Exercise objective
Once you reach the line that contains "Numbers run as", retype it and every line after it exactly, ending with the last line of the entries.

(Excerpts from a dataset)
* * * * *
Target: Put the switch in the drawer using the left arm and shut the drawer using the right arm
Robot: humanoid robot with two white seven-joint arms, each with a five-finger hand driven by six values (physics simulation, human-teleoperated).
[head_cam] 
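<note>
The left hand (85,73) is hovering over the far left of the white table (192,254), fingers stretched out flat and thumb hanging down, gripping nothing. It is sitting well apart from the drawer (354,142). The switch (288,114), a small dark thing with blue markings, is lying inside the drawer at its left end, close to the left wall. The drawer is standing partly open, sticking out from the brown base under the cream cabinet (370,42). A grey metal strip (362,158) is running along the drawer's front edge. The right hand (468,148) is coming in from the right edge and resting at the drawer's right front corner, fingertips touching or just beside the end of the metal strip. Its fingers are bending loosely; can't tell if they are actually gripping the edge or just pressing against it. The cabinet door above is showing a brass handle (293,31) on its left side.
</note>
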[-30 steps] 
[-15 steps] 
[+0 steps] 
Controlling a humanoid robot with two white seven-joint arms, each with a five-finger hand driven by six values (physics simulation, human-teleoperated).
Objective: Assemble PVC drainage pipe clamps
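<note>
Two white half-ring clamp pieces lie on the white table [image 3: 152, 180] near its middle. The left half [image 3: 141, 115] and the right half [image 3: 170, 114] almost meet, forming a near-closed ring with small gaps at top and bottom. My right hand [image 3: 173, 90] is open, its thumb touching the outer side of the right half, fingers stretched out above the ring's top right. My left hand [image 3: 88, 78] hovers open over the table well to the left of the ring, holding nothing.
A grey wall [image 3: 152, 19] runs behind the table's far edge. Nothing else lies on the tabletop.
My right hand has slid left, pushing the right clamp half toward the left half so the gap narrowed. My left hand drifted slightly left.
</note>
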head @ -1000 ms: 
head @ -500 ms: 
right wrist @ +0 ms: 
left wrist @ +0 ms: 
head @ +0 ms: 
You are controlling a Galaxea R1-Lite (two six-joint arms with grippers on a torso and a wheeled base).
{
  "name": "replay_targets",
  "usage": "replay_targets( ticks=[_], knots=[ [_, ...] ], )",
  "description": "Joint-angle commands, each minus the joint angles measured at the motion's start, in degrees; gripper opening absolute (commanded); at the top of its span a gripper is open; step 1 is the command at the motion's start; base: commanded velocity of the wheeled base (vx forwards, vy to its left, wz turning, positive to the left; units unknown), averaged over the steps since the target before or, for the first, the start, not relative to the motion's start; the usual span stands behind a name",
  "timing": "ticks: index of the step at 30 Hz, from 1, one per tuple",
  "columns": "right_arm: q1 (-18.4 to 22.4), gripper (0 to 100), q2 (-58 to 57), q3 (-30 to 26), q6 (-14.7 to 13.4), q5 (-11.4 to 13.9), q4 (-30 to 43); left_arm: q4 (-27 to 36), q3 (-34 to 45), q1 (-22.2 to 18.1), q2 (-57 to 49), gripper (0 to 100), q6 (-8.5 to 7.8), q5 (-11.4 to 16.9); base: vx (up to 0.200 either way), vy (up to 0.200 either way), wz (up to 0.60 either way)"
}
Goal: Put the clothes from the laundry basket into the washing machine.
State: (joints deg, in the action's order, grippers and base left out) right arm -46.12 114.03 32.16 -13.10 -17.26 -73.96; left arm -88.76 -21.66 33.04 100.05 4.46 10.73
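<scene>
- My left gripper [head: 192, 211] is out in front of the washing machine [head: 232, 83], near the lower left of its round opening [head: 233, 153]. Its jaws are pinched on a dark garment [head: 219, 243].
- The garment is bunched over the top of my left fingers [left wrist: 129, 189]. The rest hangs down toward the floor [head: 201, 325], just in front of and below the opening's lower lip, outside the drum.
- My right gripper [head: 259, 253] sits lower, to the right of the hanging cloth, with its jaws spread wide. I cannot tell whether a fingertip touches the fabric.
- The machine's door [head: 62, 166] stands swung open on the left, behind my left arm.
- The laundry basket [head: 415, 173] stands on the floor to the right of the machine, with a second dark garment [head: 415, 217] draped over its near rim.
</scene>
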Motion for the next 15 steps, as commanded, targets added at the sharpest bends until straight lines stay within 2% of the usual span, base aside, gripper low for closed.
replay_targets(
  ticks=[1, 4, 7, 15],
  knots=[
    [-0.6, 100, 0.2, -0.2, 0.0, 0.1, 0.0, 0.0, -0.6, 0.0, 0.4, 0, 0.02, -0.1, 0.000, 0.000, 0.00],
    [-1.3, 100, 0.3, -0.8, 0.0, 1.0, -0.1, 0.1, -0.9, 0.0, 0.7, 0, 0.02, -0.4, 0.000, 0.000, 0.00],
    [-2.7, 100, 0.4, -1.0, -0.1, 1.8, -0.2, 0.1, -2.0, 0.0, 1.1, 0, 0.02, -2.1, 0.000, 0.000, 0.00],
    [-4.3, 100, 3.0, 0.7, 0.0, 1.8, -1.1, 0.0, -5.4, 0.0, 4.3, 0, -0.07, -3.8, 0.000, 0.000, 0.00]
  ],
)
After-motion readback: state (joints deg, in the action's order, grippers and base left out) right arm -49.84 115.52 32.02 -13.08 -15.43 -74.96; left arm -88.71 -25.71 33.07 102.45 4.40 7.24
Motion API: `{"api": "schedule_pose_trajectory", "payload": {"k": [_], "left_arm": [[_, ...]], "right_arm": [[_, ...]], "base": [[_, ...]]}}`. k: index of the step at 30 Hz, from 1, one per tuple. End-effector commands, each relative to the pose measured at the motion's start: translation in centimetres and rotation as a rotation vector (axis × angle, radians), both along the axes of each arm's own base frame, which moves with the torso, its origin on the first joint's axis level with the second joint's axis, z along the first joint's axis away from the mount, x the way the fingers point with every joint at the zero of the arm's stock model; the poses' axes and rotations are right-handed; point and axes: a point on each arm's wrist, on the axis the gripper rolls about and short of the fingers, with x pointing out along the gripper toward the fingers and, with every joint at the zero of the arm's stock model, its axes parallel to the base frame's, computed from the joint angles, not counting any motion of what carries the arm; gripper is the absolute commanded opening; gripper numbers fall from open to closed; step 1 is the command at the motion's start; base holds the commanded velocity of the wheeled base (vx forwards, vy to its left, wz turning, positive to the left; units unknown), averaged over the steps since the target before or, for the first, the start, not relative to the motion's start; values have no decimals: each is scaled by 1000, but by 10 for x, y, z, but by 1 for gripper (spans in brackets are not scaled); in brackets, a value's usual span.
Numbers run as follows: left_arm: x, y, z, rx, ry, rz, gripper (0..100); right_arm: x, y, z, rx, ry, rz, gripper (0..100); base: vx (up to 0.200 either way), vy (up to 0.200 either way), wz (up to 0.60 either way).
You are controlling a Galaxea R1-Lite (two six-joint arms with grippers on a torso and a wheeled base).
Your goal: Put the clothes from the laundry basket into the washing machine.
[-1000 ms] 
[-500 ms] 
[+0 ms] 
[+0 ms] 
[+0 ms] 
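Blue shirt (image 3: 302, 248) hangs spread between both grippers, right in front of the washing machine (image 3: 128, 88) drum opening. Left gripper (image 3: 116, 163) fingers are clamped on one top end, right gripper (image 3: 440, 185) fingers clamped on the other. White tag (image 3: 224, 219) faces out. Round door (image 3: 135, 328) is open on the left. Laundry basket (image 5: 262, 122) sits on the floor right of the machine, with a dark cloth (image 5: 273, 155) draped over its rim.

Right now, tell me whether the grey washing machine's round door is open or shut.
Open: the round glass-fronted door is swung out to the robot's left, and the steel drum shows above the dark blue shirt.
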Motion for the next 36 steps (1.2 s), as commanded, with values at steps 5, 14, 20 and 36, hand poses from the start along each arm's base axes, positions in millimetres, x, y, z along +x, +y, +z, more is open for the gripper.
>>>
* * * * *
Written answer
Numbers run as follows: left_arm: x, y, z, rx, ry, rz, gripper (0..100); right_arm: x, y, z, rx, ry, rz, gripper (0..100); base: vx (up to 0.200 either way), vy (up to 0.200 either way), wz (up to 0.60 either way).
You are controlling a Galaxea R1-Lite (two six-joint arms with grippers on a torso and a wheeled base).
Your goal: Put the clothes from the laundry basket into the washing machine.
[-1000 ms] 
[-500 ms] 
[+0 ms] 
[+0 ms] 
[+0 ms] 
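Blue shirt (image 3: 302, 248) hangs spread between both grippers, right in front of the washing machine (image 3: 128, 88) drum opening. Left gripper (image 3: 116, 163) fingers are clamped on one top end, right gripper (image 3: 440, 185) fingers clamped on the other. White tag (image 3: 224, 219) faces out. Round door (image 3: 135, 328) is open on the left. Laundry basket (image 5: 262, 122) sits on the floor right of the machine, with a dark cloth (image 5: 273, 155) draped over its rim.

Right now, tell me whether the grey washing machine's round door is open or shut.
Open: the round glass-fronted door is swung out to the robot's left, and the steel drum shows above the dark blue shirt.
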Motion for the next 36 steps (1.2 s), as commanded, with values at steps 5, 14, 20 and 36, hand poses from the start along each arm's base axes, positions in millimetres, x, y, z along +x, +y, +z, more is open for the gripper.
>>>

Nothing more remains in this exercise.